As Gilbert Burnham, lead author of the study wrote to WSWS,
Almost everything we know about mortality, disease prevalence, causes of deaths in probably 80 percent of the world’s population is derived from surveys—usually cluster surveys such as the one we carried out in Iraq. How many people died in Darfur? In Kosovo? In Congo? What is the death rate in Uganda, or Cambodia, or Angola? The answer almost without exception comes from cluster surveys.
When there is such vigorous denial of a standard demographic and epidemiological tool as the cluster survey, one needs to look for other reasons why the results are not acceptable.
It’s really a shame that IBC have become so shrill and defensive, as van Aucken wrote,
No doubt, the tallying of media-reported deaths in Iraq served a useful purpose under conditions in which the attitude of the American occupiers was summed up in the remark by Gen.

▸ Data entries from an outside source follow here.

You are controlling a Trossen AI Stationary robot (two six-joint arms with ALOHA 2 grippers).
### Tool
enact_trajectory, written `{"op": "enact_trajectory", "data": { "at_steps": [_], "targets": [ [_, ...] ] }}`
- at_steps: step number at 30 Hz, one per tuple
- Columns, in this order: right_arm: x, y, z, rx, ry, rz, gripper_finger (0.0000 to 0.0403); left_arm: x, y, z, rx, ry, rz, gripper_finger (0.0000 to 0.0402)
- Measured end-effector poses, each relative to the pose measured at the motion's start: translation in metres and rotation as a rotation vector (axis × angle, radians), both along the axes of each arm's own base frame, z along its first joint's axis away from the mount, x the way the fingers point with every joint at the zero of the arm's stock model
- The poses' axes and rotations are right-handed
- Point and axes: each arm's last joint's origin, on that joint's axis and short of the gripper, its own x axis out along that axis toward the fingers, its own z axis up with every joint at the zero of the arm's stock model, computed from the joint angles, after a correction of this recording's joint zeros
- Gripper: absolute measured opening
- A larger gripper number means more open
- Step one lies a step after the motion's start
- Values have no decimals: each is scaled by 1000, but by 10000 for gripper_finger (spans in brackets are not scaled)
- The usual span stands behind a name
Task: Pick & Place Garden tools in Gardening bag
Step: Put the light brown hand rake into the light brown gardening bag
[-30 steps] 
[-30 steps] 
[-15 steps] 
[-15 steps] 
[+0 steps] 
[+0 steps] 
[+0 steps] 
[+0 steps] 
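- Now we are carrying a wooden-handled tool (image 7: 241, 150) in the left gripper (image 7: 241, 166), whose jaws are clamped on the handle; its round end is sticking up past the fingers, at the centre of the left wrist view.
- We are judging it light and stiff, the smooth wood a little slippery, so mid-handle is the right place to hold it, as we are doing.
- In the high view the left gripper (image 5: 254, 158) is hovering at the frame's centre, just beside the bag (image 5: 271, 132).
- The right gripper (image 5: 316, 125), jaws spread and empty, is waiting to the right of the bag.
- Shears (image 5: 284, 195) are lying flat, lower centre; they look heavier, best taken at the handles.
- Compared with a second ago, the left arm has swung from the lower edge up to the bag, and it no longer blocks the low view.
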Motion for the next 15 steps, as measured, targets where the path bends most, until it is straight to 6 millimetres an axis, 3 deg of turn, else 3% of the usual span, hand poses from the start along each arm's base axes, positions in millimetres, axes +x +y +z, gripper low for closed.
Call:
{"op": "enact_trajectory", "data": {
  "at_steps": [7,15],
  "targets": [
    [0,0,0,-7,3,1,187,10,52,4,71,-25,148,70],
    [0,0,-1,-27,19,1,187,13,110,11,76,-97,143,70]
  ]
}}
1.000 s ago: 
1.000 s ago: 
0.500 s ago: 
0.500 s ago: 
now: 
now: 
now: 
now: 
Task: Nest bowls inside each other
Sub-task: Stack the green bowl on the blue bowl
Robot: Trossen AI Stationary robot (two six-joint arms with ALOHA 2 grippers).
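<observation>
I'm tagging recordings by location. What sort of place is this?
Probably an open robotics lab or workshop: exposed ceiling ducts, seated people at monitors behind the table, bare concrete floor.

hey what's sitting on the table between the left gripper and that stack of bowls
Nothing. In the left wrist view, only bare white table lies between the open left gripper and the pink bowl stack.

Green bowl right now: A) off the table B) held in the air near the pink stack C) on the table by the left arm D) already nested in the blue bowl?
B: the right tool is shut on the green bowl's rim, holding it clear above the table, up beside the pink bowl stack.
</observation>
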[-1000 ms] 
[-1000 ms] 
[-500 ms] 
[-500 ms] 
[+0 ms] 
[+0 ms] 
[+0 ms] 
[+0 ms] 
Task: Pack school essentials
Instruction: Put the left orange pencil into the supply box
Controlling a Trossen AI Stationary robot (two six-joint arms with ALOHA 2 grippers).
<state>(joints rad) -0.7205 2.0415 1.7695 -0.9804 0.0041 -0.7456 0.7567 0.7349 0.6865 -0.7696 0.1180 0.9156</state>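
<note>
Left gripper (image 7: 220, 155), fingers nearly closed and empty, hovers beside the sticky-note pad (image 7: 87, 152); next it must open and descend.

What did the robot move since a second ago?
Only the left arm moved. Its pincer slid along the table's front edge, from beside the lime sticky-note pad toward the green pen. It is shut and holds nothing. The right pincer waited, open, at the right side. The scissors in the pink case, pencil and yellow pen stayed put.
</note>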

Tommy Franks: “We don’t do body counts.”
Now, however, under conditions in which the governments responsible for this war and the mass media which helped them promote it are utilizing IBC’s figure of 60,000 deaths as a means of covering up the real magnitude of the disaster in Iraq, it seems self-evident that the principal responsibility confronting IBC would be to denounce and expose this misuse of its data, which, as the organization itself acknowledges, leave “most civilian casualties ...unreported.”